Сейчас уже февраль, приближается конец. Это конец зимы, но также и конец ее веселья, ее хорошего самочувствия, которое медленно, по мере того, как дни становятся все длиннее, сменится прогрессирующей апатией, покорностью и, наконец, депрессией, которая в конце концов приведет ее на берег близлежащей реки, течение которой будет нести обломки расколовшегося льда, возвещая конец зимы. И она вернется снова в конце осени, счастливая, румяная, как и в прошлом году. И задолго до этого.
Я вижу начало этого уже сейчас, когда она угасает, когда говорит о холоде и морозе с надеждой, с тоской. Как бы удивляясь, что все еще находится здесь. Я достаю сигарету. Погнутая папиросная бумага, плохо заправленная. Табак внутри крошится, рассыпается, слишком слабо утрамбованный. Я закручиваю кончик бумажного цилиндра, пытаясь предотвратить это. Подношу его к губам - мне не следует курить здесь, я знаю. В конце концов, у меня под ногами, под землей, огромные топливные баки. Но какого черта, что еще у меня осталось в этой жизни? Только эта вредная привычка, зависимость. Или есть что-то еще? Может быть, те зимние вечера за водкой с Марзанной. И, может быть, еще с беззубой Ягой, потому что эта кривая морда никогда не откажется от выпивки.
Доброхочи больше к нам не заходит. Обиделся, когда я принял Ламию. Он говорит, что мы плохие, что ему нельзя сидеть с нами за одним столом. Но иногда я вижу его на опушке леса, как он пялится в нашу сторону, на бытовку и колонки. Когда я машу ему рукой, он не отвечает, а отступает, скрываясь между деревьями.
А что я должен был с ней делать? Вышвырнуть ослабевшую за порог, захлопнув перед ней дверь? Промерзшую почти до костей? Я принял ее, потому что она была одной из нас. Нельзя обмануть природу и тот факт, что все мы произошли от одной матери. И у каждого из нас есть свое место. Так и должно быть.
Я тянусь к шкафу за последней, недопитой бутылкой водки. Наливаю ее в кружку Марзанны, добавляю в кофе, который только что сварил для себя. Я на работе, слишком рано пить чистую. Это уже когда стемнеет, можно будет не заботиться о запахе моего дыхания перед потенциальными посетителями.

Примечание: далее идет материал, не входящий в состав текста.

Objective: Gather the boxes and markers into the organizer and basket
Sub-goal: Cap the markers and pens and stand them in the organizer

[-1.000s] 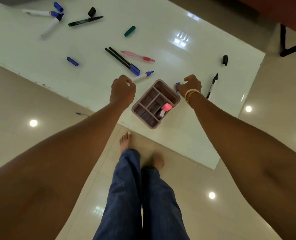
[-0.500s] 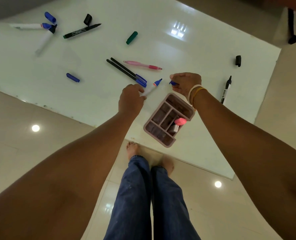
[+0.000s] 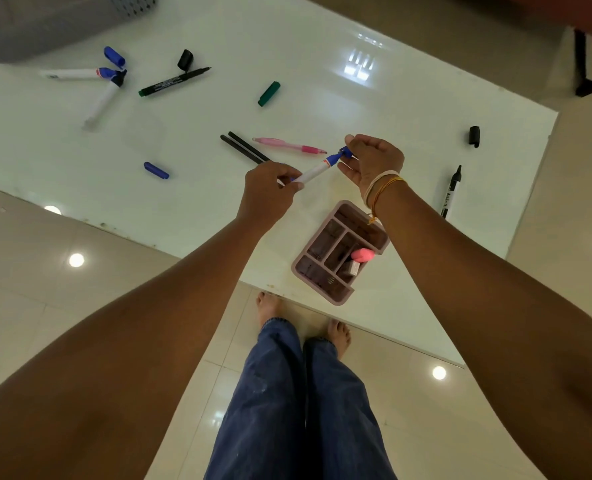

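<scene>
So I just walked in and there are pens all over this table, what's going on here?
A person is tidying up. The left hand holds a white marker by its barrel while the right hand brings a blue cap to its tip. Most pens, markers and loose caps lie scattered on the white table. The pink organizer near the table's edge holds only a few small items, and the grey basket sits at the far corner.

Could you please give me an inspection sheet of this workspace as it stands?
Surface: glossy white table.
Job's things: organizer near front edge, pink item inside; basket far left; markers and pens scattered.
Clutter: loose caps, e.g. green cap.
Hands: left hand holds white marker; right hand holds blue cap at its tip.
Cables: nothing seen.
Surroundings: tiled floor, person's bare feet.
</scene>
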The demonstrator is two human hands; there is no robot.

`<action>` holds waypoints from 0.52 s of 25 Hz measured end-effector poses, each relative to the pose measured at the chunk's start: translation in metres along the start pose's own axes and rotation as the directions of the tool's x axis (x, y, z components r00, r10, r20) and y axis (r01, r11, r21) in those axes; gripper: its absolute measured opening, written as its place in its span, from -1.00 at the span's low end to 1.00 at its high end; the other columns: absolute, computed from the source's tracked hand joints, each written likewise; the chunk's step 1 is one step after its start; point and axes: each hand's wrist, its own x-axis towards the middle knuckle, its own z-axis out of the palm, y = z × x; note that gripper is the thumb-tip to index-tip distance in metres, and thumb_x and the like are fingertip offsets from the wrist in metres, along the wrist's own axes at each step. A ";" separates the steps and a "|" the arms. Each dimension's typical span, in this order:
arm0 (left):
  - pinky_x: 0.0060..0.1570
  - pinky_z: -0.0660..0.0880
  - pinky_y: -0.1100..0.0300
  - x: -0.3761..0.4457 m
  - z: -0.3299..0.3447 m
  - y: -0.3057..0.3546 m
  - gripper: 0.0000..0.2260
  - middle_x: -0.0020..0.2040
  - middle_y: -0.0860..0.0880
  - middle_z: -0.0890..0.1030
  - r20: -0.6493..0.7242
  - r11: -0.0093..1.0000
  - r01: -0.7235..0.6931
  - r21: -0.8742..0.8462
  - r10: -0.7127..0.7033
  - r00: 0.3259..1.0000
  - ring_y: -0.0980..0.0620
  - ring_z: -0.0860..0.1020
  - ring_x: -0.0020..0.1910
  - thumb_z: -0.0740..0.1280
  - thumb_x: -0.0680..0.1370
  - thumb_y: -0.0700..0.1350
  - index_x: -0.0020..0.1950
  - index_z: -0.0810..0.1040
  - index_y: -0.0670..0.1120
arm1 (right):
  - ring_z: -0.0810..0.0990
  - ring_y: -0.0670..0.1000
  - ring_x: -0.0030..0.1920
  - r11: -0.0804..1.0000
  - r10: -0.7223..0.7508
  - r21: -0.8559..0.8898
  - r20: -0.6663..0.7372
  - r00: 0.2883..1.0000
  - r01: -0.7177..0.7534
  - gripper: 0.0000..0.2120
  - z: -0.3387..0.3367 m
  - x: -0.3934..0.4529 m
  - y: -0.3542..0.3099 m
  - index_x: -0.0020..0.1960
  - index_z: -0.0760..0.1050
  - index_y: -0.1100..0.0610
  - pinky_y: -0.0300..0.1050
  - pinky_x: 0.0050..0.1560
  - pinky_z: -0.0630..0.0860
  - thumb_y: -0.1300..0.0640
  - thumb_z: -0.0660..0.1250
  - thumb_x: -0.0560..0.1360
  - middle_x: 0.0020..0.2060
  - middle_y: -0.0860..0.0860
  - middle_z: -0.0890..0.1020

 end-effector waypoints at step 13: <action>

Во втором шкафу, рядом со столом, стоит ряд фляг с самогоном. Это для продажи. Никто из нас не настолько глуп, чтобы пить его. А люди? Эх, они выпьют все и еще облизнутся. Даже то дерьмо, которое гонит Яга. Оно пахнет травами и немного мутное, но они берут, потому что от одного только запаха у них вышибает слезу. Это значит есть градус, а это все, что для них важно.
Я делаю глоток кофе, Марзанна прислоняется ближе к обогревателю, который она все еще не дает мне выключить. Что она видит в его раскаленных спиралях, я не знаю. Может быть, посетителей, когда они сгорают на жертвенном костре? Может быть... Она не любит людей, ох, не любит. Но терпит, потому что я здесь. И поскольку она у меня в гостях... Но если бы могла, она бы их всех...
– Ты бы и сам о таком думал, если бы они топили тебя в ледяной воде, пихали поглубже деревянными шестами, не давая всплыть, - буркает она мне всякий раз, когда я напоминаю ей об этом.
А то, что теперь она каждую весну творит такое сама, Марзанна и не вспоминает. Может она и была такой в прежние времена? А может, это просто повод их ненавидеть? Кто ее там разберет. Кто может понять женщину?

Они приезжают вдвоем. На сером "Мерседесе". Колеса хрустят на обочине, морозно скрипят по рассыпанной мною соли. Они останавливаются в метре или двух от жестяных коробок бензоколонок. Признак того, что они останавливались не для дозаправки. Может, чтобы размять ноги, может, чтобы подышать свежим воздухом, покурить? Или может быть, пометить свой маршрут на снегу желтым?
Когда они выходят - два угрюмых господина в костюмах - я уже знаю, что они здесь не для этого.
Пальто как у агентов спецслужб. Я знаю, я все еще помню, я прятался от них годами. Темные очки, карикатурно скопированные из западных фильмов старых времен. Решительно сжатые губы. Узкие струйки пара, испускаемые их носами, делают их похожими на раздраженных быков, ищущих глазами, кого бы растоптать. Я чувствую их напряжение, тестостерон, текущий в их пальцы, но не для того, чтобы сжать их в кулаки, как это принято у мужчин, а чтобы схватить эбонитовые рукоятки спрятанного под пальто оружия. Трусы. От них воняет уверенностью, смешанной с плохо скрываемым - по крайней мере, для меня - страхом. И смертью. О да, я знаю, как пахнет смерть. Вряд ли кто-то знает это так, как я. А от них ею смердит так, что будь здоров....
Что ж, я смерти не боюсь.
Я выхожу на порог бытовки, застегивая свой ватник. Жаль покидать тепло помещения, но стоит показаться, чтобы дать знак, что станция не пуста, что здесь есть кто-то, кто наблюдает, кто следит. Может тогда они поедут дальше? Дадут ли они себя спугнуть, прогнать, сметут ли верхушки снежного покрова полами своих пальто, сядут в очкарика и уедут, хрустя колесами по замерзшему снегу, и после их визита на снегу останутся только две едва различимые колеи? Я натягиваю на голову ушанку, и, прищурив глаза, демонстративно смотрю на них, запоминая каждую деталь. Пусть они знают, что я смотрю, что я вижу, что я запоминаю.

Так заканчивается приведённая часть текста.